Re: Word files & Build vs. Buy?

classic Classic list List threaded Threaded
6 messages Options
Reply | Threaded
Open this post in threaded view
|

Re: Word files & Build vs. Buy?

Christiaan Fluit
Hello all,

I'm replying to two threads at once as what I have to say relates to both.

My company recently started an open source project called Aperture
(http://sourceforge.net/projects/aperture), together with the German
DFKI institute. The project is still very much in alpha stage, but I do
believe we already have some code parts that could help people here.

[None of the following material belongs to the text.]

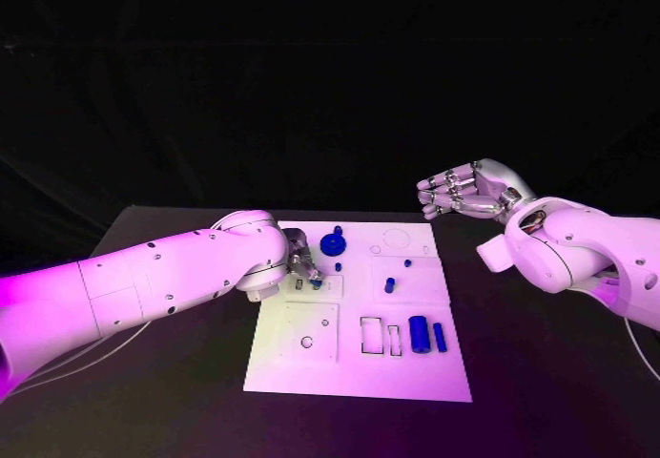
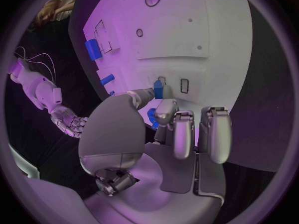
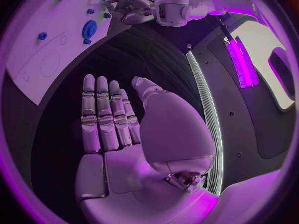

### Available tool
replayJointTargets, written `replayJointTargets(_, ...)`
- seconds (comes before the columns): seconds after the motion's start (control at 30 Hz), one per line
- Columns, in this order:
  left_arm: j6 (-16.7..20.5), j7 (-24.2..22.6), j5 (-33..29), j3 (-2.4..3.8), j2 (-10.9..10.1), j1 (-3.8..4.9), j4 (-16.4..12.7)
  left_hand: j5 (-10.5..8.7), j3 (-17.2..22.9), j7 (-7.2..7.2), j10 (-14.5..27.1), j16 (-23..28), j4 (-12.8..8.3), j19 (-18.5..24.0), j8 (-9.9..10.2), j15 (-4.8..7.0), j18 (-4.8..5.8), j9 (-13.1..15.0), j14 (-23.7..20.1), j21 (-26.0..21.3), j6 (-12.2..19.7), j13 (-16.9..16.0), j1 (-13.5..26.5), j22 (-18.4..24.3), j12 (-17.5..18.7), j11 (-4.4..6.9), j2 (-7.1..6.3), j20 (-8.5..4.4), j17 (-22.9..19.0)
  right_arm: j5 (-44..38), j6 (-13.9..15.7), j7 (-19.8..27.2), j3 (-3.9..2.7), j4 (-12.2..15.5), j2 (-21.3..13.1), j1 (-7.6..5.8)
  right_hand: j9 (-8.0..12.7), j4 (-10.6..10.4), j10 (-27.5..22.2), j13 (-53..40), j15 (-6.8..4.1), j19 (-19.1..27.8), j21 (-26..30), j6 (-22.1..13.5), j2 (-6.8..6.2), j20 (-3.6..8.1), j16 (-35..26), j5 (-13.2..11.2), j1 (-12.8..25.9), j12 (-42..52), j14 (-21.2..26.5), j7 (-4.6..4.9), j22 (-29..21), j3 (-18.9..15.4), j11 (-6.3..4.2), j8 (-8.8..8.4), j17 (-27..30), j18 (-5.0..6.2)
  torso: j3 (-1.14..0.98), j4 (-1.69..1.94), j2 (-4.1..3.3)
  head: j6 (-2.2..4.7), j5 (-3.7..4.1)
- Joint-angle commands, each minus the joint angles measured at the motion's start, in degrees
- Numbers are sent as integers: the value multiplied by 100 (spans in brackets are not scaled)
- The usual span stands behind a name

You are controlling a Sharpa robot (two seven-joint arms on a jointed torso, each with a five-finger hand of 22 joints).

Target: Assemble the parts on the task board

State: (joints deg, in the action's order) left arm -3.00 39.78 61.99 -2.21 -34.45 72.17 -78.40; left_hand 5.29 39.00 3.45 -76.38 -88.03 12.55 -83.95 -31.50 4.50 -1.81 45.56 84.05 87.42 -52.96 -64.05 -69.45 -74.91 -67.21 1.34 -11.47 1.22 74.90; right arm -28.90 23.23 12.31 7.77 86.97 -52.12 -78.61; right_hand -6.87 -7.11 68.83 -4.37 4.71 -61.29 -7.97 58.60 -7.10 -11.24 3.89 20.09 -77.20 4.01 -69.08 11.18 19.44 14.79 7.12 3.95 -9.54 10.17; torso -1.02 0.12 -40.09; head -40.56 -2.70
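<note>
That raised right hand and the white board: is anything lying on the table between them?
No. In the head view, only bare black table separates the right hand from the task board; the right wrist view shows the same dark stretch.

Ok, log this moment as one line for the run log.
left hand: pinching small blue part at task board | right hand: open, raised off the board | blue cylinders: lying loose
</note>
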Motion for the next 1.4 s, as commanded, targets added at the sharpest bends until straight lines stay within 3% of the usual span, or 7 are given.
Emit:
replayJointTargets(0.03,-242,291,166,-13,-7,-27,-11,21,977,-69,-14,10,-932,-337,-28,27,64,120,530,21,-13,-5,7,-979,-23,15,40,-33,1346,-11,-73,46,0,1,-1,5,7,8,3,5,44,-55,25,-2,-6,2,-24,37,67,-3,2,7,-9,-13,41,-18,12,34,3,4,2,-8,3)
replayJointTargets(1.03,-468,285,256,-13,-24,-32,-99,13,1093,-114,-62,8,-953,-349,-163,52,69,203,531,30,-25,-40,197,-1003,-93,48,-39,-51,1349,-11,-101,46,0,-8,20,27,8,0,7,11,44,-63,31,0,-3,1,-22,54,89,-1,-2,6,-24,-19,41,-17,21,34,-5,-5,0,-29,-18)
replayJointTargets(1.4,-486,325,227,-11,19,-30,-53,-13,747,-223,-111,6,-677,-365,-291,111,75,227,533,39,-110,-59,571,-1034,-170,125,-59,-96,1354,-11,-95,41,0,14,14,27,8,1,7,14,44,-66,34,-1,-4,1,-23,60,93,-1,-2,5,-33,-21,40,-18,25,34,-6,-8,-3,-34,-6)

Basically, it's a framework for crawling information sources (file
systems, mail folders, websites, ...) and extracting as much information
from it as possible. Besides full-text extraction, we also put a lot of
effort in extraction and modeling of the metadata occurring in these
sources and document formats. Both parties have some proprietary code
lying on the shelf that is being open sourced and ported to the Aperture
architecture.

Now on to the raised questions:

[hidden email] wrote:
> WordDocument wd = new WordDocument(is);

[hidden email] wrote:
> MS Word - I know that POI exists, but development on the Word portion
> seems to have stopped, and there are a lot of nasty looking bugs in
> their DB.  Since we're involved in dealing with contracts, many of our
> Word files are large and complicated.  How has everyone's experience
> with POI's Word parsing been?

My experience is that the WordDocument class crashes on about 25% of the
documents, i.e. it throws some sort of Exception. I've tested POI
2.5.1-final as well as the current code in CVS, but both produce this
result. I even suspect the output to be 100% the same, but I haven't
verified this.

Another reason I don't like this class is that it operates on an
InputStream and internally creates a POIFSFileSystem which you cannot
access, so that it becomes hard to extract document metadata as well
(for which you need the PFSFS) without buffering the entire InputStream.
The same applies to TextMining's WordExtractor, which also operates on
top of lower level POI components.

I've recently committed a WordExtractor to Aperture that uses its own
code operating on these lower level POI datastructures, which works a
lot better, failing only 5% of my 300 test docs. I don't pretend to
understand all the internals of the POI APIs, but it Works For Me.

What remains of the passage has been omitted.